True enough. But I wonder how many state leaders would agree with one of my favorite ideas: expanding the use of manufactured and modular housing.

Just as mass production has driven down the cost of food, clothing, furnishings, vehicles, electronics, and other goods, homes built largely or entirely within factories would meet the needs of many North Carolinians without recourse to elaborate planning schemes or massive taxpayer subsidies.

This is no theoretical matter. Manufactured homes already play a substantial role in housing affordability. They account for about 13% of North Carolina’s current housing stock, with the share soaring to a quarter or higher in some of our rural counties. Yes, some are aging “trailers” with cramped quarters and limited amenities. But modern (post-1976) versions are attractive homes with efficient layouts and modern conveniences nearly indistinguishable from stick-built starter homes of similar size and capacity.

As for modular houses, they are transported to or assembled on permanent foundations and designed to comply with state building codes. Although manufactured houses can also be permanently sited, what distinguishes them from modular ones is that the former meet federal rather than state standards.

Mass production can slash the cost of producing homes by 50% or more per square foot. While the final differential isn’t always this large, because of the price of land and other fixed costs — a recent Harvard University study found that a double-wide on a median quarter-acre lot was 70% of the cost of a comparable site-built house — manufactured and modular housing are economical choices for many customers and ought to be easier for North Carolinians to acquire and live in.

State law does not allow counties or municipalities to impose regulations based on the age or perceived value of housing units. But North Carolina localities can use zoning and other means to restrict where factory-built housing can be sited. Many do so, confining them to what are still dismissively described as “mobile-home parks.” Localities can also regulate “appearance” so onerously that many manufactured homes are, for all practical purposes, excluded. Many parcels of land are also under covenants that restrict factory-built homes.

I don’t favor legislative action to nullify private contracts. But I do think the General Assembly should protect the rights of current and prospective homeowners from local regulators. What some snooty neighbors or heavy-handed planners may view with disdain, North Carolinians of modest means — young couples, seasonal workers, downsizing seniors, etc. — may well view with relief, pleasure, even excitement.

“Manufactured homes have a huge potential for expansion if the zoning and financing were improved,” wrote Laurie Goodman in a 2023 paper in Business Economics. “These homes can be built off-site which makes it much more economic in terms of labor costs; the factories can be run 24 hours a day with no forced time off due to bad weather.”
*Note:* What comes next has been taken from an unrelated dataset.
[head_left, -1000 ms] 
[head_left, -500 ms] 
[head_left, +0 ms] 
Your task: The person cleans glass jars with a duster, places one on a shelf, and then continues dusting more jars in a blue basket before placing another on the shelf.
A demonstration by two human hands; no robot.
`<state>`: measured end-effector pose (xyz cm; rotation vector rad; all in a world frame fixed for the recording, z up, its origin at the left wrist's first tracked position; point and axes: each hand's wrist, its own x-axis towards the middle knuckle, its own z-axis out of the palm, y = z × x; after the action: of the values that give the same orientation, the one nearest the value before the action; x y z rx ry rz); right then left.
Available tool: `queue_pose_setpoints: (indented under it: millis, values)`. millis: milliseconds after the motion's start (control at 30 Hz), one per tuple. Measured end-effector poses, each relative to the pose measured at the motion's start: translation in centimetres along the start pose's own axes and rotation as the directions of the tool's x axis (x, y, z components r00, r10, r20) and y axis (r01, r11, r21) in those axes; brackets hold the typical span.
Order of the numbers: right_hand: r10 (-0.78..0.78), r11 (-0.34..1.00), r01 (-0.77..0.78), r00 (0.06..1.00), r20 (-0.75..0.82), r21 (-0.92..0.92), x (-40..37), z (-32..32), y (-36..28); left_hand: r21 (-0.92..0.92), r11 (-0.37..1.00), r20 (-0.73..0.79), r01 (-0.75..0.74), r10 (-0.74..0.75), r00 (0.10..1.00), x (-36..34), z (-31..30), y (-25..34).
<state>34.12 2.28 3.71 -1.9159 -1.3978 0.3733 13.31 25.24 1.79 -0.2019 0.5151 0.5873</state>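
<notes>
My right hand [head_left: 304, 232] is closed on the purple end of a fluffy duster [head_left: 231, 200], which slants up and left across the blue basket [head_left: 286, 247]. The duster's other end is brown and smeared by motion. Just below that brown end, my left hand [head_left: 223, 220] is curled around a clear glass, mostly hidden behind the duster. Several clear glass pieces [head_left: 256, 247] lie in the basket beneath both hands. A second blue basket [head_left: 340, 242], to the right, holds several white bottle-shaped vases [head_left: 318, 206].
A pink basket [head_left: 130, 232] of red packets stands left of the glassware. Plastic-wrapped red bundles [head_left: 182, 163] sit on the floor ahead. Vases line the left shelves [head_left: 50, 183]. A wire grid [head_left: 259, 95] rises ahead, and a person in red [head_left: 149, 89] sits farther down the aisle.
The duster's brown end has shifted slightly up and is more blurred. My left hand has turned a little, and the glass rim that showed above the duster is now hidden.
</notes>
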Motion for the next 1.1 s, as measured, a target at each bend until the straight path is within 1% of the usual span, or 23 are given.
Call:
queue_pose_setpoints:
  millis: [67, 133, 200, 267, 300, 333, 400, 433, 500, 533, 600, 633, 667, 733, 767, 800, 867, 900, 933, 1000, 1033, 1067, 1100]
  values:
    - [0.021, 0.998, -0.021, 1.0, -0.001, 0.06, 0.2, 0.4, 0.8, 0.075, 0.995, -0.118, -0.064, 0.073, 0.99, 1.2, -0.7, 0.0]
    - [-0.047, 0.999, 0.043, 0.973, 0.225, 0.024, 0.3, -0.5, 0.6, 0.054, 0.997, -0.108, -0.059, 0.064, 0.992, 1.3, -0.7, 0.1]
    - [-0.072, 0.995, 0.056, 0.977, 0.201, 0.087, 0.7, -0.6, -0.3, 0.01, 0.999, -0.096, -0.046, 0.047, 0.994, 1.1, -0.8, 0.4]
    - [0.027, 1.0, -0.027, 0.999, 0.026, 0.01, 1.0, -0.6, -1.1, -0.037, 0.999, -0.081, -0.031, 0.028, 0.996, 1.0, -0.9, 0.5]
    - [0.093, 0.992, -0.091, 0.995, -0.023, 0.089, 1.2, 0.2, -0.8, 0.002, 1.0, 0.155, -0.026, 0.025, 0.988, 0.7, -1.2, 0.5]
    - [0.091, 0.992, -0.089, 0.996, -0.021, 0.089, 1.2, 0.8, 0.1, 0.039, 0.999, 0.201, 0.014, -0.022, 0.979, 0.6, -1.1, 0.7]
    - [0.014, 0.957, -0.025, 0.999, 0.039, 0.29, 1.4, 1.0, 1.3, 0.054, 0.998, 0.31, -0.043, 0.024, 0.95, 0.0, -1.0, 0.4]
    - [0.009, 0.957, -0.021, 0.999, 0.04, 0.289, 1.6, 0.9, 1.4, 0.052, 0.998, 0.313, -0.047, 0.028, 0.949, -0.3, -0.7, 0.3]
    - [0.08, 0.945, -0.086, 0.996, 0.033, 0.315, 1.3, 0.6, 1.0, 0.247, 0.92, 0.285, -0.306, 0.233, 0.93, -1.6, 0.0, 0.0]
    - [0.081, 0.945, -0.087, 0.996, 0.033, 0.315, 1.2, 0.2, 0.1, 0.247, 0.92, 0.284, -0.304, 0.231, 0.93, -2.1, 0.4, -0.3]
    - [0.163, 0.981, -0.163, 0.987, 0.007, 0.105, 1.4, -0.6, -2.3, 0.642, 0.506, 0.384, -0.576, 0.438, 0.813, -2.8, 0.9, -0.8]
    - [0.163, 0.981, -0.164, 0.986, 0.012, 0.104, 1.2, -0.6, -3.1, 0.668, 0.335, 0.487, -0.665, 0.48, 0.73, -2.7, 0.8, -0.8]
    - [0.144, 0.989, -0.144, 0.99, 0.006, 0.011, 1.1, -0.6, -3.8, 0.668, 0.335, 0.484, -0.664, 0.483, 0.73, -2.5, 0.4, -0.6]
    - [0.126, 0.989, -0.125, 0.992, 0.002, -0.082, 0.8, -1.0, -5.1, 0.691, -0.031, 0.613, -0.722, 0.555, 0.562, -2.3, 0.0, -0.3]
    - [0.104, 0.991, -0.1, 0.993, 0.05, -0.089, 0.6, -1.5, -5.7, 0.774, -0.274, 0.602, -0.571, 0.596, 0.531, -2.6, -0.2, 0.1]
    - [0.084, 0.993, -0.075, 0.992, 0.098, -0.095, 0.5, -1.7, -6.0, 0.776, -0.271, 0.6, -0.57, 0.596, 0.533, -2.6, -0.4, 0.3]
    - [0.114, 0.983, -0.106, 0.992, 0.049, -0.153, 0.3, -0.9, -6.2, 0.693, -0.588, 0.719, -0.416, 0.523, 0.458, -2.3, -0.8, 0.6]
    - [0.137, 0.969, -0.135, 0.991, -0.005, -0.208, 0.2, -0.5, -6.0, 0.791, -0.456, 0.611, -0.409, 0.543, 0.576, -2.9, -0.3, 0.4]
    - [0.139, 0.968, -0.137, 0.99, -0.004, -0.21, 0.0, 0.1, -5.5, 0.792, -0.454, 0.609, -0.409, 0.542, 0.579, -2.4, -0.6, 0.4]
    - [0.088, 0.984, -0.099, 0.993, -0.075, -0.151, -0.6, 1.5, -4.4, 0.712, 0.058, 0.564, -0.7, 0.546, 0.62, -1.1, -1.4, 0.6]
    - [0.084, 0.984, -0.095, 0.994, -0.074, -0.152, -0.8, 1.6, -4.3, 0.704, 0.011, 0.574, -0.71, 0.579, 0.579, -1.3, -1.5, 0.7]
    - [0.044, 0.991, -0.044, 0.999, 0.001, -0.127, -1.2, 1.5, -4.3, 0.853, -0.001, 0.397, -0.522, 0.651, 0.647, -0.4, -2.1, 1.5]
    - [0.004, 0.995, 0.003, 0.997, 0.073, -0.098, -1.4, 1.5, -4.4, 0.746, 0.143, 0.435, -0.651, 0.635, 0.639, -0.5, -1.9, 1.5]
Some argue that factory-built homes may work as residences but not as means of accumulating wealth. I don’t think housing ought to be a household’s primary nest egg. But the truth is that when manufactured homes are permanently sited and the owners have title to the land as well as the structure, they tend to appreciate at about the same rate as other homes.

When my colleagues and I opened the doors of the John Locke Foundation in 1990, one of the think tank’s first recommendations was that North Carolina be more welcoming to factory-built housing. It was a good idea then. Now it is an imperative. 

Editor’s Note: John Hood is a John Locke Foundation board member. His books Mountain Folk, Forest Folk, and Water Folk combine epic fantasy with American history (FolkloreCycle.com).

 

One County. One 911 Center. One Standard.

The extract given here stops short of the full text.